McKinsey warns that the “peak” of positive impact has not yet been reached: many growth dynamics are still in early stages and depend on coordinated, long-term efforts across the ecosystem.
Strategic Recommendations for Stakeholders
To capitalize on the moment, the report offers a series of strategies for different actors:
For Investors / Venture Capital: Get involved not only as financiers but also as operators—contribute expertise, connections, and strategic support to emerging franchises.
For Franchises / Teams / Leagues: Professionalize operations, invest in data analytics and audience metrics, strengthen digital marketing and storytelling strategies to emotionally engage fans, and build immersive in-person and digital experiences.

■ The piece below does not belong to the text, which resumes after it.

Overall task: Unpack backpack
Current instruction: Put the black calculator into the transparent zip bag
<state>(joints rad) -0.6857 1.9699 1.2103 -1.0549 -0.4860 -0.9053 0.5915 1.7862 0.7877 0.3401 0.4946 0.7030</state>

For Brands and Sponsors: Recognize women’s sports as a growth and positioning opportunity with greater credibility, invest early, build deep partnerships with teams and clubs, and go beyond sponsorship through activations, co-created content, and strategic collaborations.
For Media and Streaming Platforms: Raise the visibility of women’s sports, negotiate rights more aggressively, collaborate on original content production, and integrate with digital platforms to boost accessibility and discoverability of competitions.
For Federations, Regulators, and Sports Bodies: Enable access, design more balanced calendars, harmonize formats, promote youth development infrastructure for girls, and implement equity policies.
For the Ecosystem at Large (Services, Tech, Training, Data): Build complementary businesses (sports analytics, management platforms, specialized agencies, sports marketing) that expand the women’s sports “stack” and contribute to its scalability.
These recommendations aim for each actor to not just “bet” on women’s sports but to become an active part of structural transformation.